Instructions for the task: Reproduce each line of the following material exactly, omitting the images.

┌──

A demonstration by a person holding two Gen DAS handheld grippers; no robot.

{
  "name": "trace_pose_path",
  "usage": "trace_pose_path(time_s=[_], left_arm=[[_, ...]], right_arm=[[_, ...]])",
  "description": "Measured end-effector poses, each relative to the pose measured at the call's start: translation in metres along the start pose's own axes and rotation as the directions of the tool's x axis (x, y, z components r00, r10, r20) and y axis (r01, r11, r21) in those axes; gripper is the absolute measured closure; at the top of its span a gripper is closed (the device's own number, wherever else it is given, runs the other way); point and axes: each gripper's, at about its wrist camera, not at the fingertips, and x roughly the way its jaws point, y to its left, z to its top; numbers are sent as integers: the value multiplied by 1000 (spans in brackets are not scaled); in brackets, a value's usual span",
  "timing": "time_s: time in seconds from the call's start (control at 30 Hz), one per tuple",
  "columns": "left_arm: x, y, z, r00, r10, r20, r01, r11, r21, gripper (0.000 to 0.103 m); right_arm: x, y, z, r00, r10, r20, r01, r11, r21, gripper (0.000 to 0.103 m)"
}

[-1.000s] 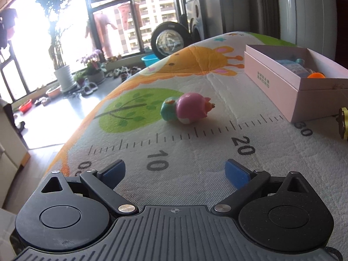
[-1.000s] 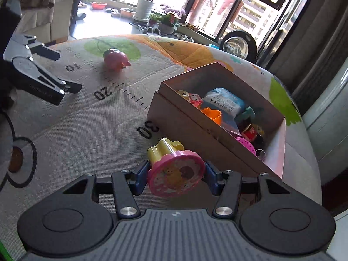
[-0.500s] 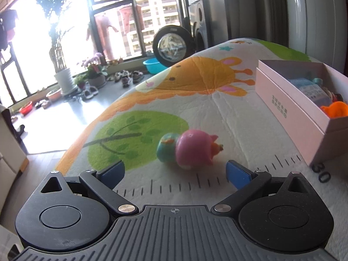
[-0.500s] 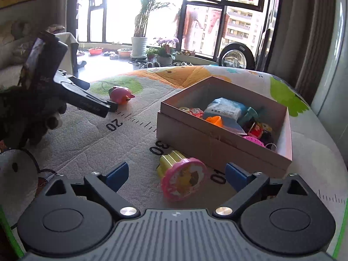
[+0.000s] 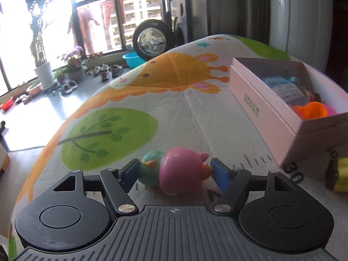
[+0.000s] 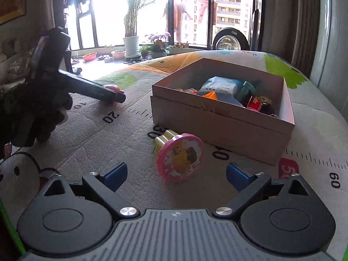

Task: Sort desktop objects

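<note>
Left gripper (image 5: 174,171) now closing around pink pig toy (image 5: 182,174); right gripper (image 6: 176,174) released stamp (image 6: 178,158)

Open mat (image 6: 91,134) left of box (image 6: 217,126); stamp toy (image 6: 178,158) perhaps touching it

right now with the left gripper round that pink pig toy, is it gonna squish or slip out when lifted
The pink pig toy looks glossy and rounded, so it may well slip or rotate between the blue pads. The left gripper is closing along its length, teal end to snout, probably a less stable hold. It looks hollow, likely light and somewhat squashy.
</note>
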Motion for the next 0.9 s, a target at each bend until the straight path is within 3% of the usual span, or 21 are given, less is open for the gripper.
trace_pose_path(time_s=[0.1,0.27,0.4,0.57,0.7,0.87,0.9], left_arm=[[-24,-19,-23,997,-72,9,72,997,20,24],[-43,-40,-47,994,-105,18,104,994,30,6],[-48,-41,-52,994,-97,45,95,995,42,5],[-43,-42,-51,995,-87,40,86,996,32,3],[-47,-40,-53,995,-71,75,71,997,13,3],[-50,-35,-54,993,-80,88,82,997,-13,3],[-50,-35,-54,993,-84,88,85,996,-14,3]], right_arm=[[2,-3,1,1000,1,-11,-1,1000,22,5],[2,-6,5,1000,2,-27,-1,999,43,5],[8,-6,9,1000,-5,-30,7,997,73,9],[21,-4,13,998,-2,-67,7,997,80,37],[21,-7,19,998,2,-67,5,995,95,49],[14,-5,33,997,-2,-77,8,997,82,80],[12,-3,36,996,-14,-84,19,998,64,82]])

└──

The answer:
A demonstration by a person holding two Gen DAS handheld grippers; no robot.

{
  "name": "trace_pose_path",
  "usage": "trace_pose_path(time_s=[_], left_arm=[[_, ...]], right_arm=[[_, ...]])",
  "description": "Measured end-effector poses, each relative to the pose measured at the call's start: translation in metres along the start pose's own axes and rotation as the directions of the tool's x axis (x, y, z components r00, r10, r20) and y axis (r01, r11, r21) in those axes; gripper is the absolute measured closure; at the top of its span a gripper is closed (the device's own number, wherever else it is given, runs the other way); point and axes: each gripper's, at about its wrist camera, not at the fingertips, and x roughly the way its jaws point, y to its left, z to its top; numbers are sent as integers: the value multiplied by 1000 (spans in brackets are not scaled); in brackets, a value's usual span",
  "timing": "time_s: time in seconds from the call's start (control at 30 Hz), one per tuple",
  "columns": "left_arm: x, y, z, r00, r10, r20, r01, r11, r21, gripper (0.000 to 0.103 m); right_arm: x, y, z, r00, r10, r20, r01, r11, r21, gripper (0.000 to 0.103 m)"
}

[-1.000s] 
[-1.000s] 
[-0.500s] 
[-0.500s] 
[+0.000s] 
[+0.000s] 

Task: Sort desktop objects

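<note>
Left gripper (image 5: 174,171) now closing around pink pig toy (image 5: 182,174); right gripper (image 6: 176,174) released stamp (image 6: 178,158)

Open mat (image 6: 91,134) left of box (image 6: 217,126); stamp toy (image 6: 178,158) perhaps touching it

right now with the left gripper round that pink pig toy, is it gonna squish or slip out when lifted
The pink pig toy looks glossy and rounded, so it may well slip or rotate between the blue pads. The left gripper is closing along its length, teal end to snout, probably a less stable hold. It looks hollow, likely light and somewhat squashy.
</note>
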Motion for the next 0.9 s, a target at each bend until the straight path is within 3% of the usual span, or 21 are given, less is open for the gripper.
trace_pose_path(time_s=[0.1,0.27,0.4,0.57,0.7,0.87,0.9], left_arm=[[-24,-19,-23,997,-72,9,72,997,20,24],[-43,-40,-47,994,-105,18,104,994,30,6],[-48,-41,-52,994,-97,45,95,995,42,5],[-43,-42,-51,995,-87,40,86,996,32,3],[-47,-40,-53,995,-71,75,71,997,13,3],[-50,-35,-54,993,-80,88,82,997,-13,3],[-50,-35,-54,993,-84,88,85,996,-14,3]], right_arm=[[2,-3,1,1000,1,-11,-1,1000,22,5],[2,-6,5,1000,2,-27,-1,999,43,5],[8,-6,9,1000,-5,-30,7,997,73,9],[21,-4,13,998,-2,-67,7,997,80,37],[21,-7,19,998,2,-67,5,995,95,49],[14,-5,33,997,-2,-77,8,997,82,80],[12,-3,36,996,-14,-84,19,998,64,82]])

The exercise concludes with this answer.